The would be ideal, but unfortunately ExpandMemCmp requires access to the TargetLowering (for TargetLowering::MaxLoadsPerMemcmp which is consistent with what happens for memcpy and memset) . On the other hand, we already have some MemCmpExpansionOptions in TargetTransformInfo, which also knows about memcpy (e.g. getMemcpyLoopLoweringType(), getMemcpyLoopResidualLoweringType and getMemcpyCost), so we could move it here and move ExpandMemCmp to a late IR opt pass. I'll create a patch with this approach.

For reference (and some potential unit and end-to-end test ideas to show wins):
https://bugs.llvm.org/show_bug.cgi?id=36421
https://bugs.llvm.org/show_bug.cgi?id=34032#c13

courbet updated this revision to Diff 194696.Apr 11 2019, 8:20 AM

[ExpandMemCmp][MergeICmps] Move passes out of CodeGen into opt pipeline.

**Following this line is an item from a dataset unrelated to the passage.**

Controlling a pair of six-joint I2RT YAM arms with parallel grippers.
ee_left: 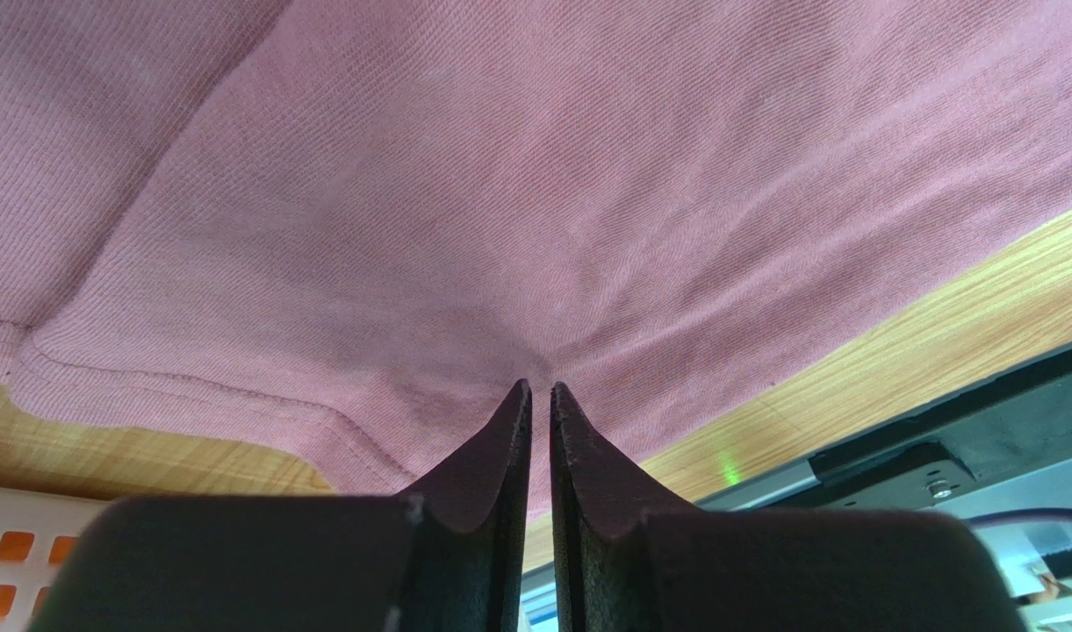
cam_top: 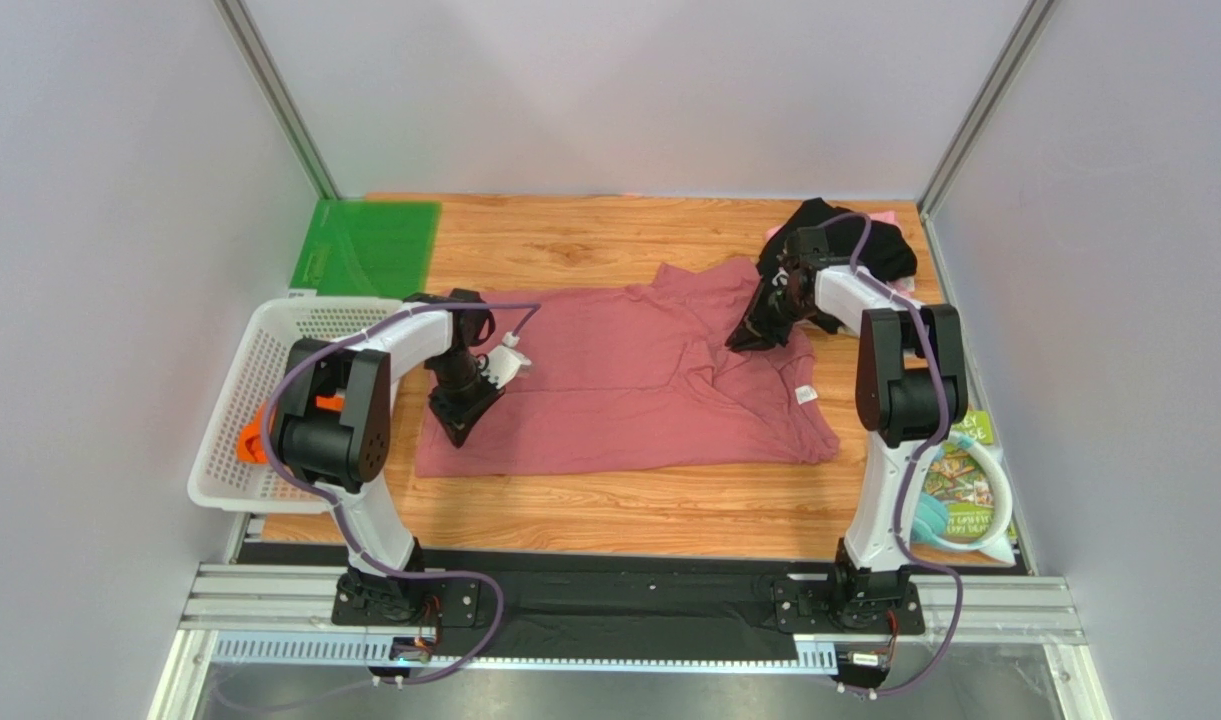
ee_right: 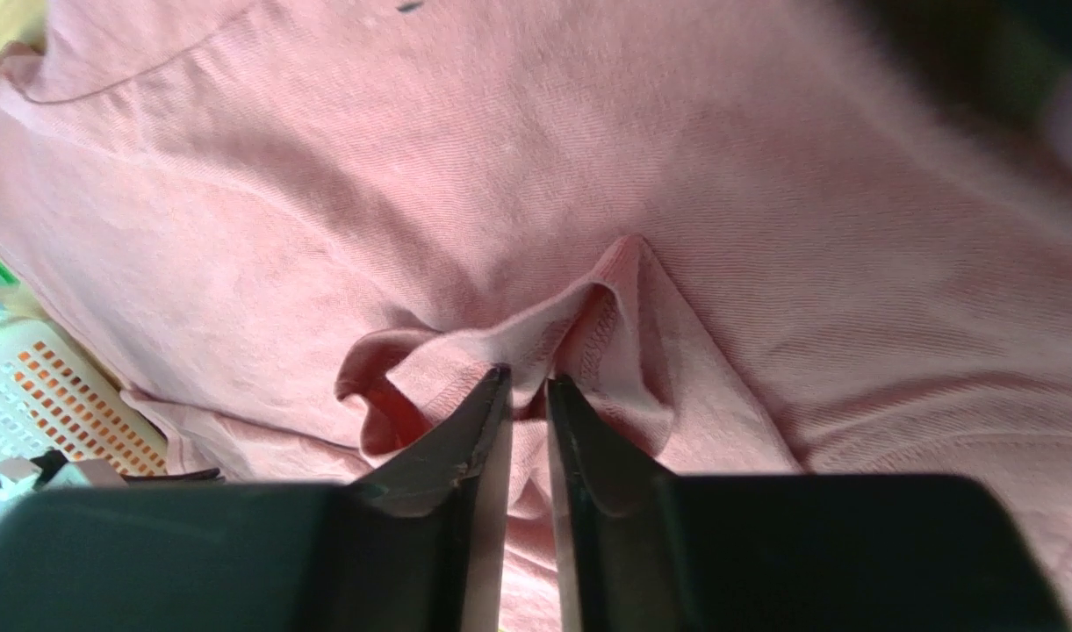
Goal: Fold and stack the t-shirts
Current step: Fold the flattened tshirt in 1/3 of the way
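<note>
Step in hand (judged): first fold of the dusty-rose t-shirt (cam_top: 631,390), which is lying spread flat mid-table (cam_top: 601,518). No folded stack showing yet, so task is looking early.

L gripper (ee_left: 541,390) is gripping cloth just inside the shirt's L hem. Fingers are sitting narrow, fabric puckering at the tips.
R gripper (ee_right: 528,378) is working at the shirt's far-R part. Fingers are narrow w/ a raised ridge of hemmed cloth betw. the tips; am reading that as a thin grip.

Next move (judged): is calling for both arms lifting together and carrying the held edges across w/o stretching or dropping the R pinch. Am suggesting a grip check before pulling.

Edges / room:
- Basket (cam_top: 226,435) is sitting just beside the shirt's L edge, so little slack for the L arm outward.
- Black t-shirt (cam_top: 834,225) is lying heaped at far-R corner, just behind the R gripper; snag risk.
- Bare wood is showing along near edge and far centre, so inward travel is looking free.
- Green mat (cam_top: 368,248) at far L is well apart.
</note>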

There is still some test fixing to do for Power, but before I do that I'd like to get your opinion on the approach, in particular regarding the pass placement (I pretty much placed it randomly here).

The nice thing here is that this discovered many more optimization opportunities (e.g. the length2 tests). I attached some benchmark data + fixture to the patch.
There is only one regression for N==24 in the equality case (this can be seen in the length24_eq test).

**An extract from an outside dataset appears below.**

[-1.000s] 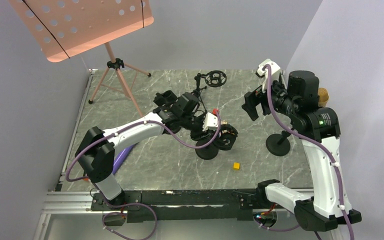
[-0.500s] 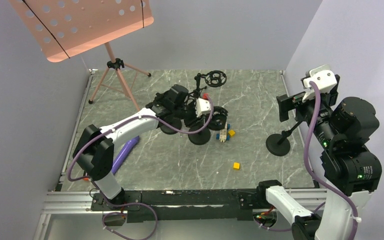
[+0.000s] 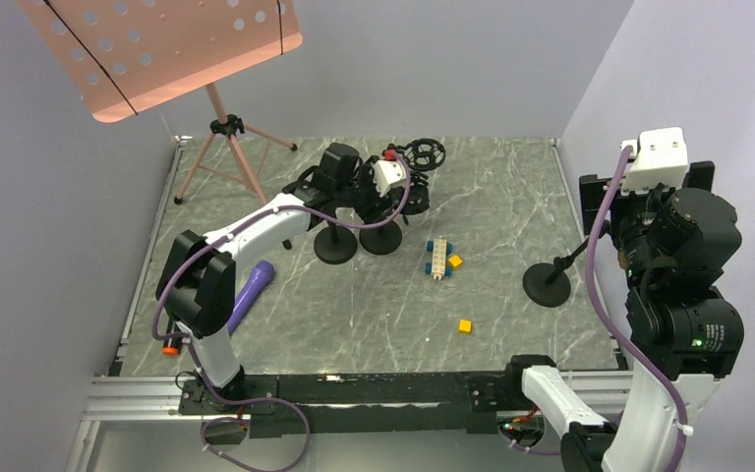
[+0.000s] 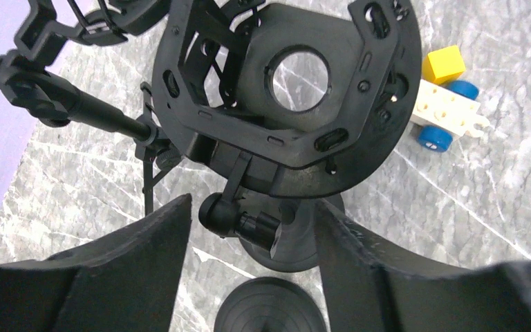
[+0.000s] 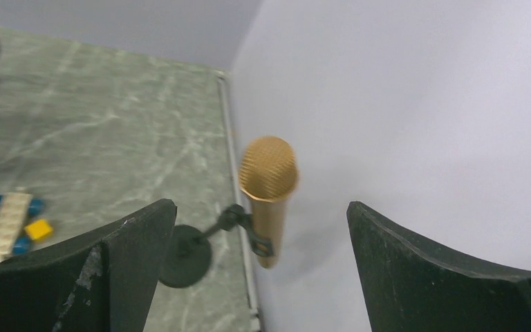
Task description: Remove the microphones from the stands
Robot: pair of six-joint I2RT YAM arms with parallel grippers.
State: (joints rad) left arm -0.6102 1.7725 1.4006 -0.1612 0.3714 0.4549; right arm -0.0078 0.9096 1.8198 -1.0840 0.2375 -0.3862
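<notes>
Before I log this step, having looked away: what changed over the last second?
Left hand swept back-left, two black stands going with it, uncovering the toy car. Right hand swung right and up, facing the microphone, open. Its stand and cube stayed.

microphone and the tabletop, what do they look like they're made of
The microphone is probably metal with a gold satin finish; its head shows fine mesh. The tabletop is grey-green with white veins like marble, though it could be printed laminate.
</notes>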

https://bugs.llvm.org/show_bug.cgi?id=36421

I've added a test for this one, but note that it still requires -extra-vectorizer-passes because there is not EarlyCSE pass after the function simplification pipeline. I could leave it like this or add one non-optionally, WDYT ?

Benchmark results:

Benchmark fixture:

courbet retitled this revision from [ExpandMemCmp] Improve generated code for simple non-equality compares. to [ExpandMemCmp][MergeICmps] Move passes out of CodeGen into opt pipeline..Apr 11 2019, 8:32 AM
courbet edited the summary of this revision. (Show Details)

There is still some test fixing to do for Power, but before I do that I'd like to get your opinion on the approach, in particular regarding the pass placement (I pretty much placed it randomly here).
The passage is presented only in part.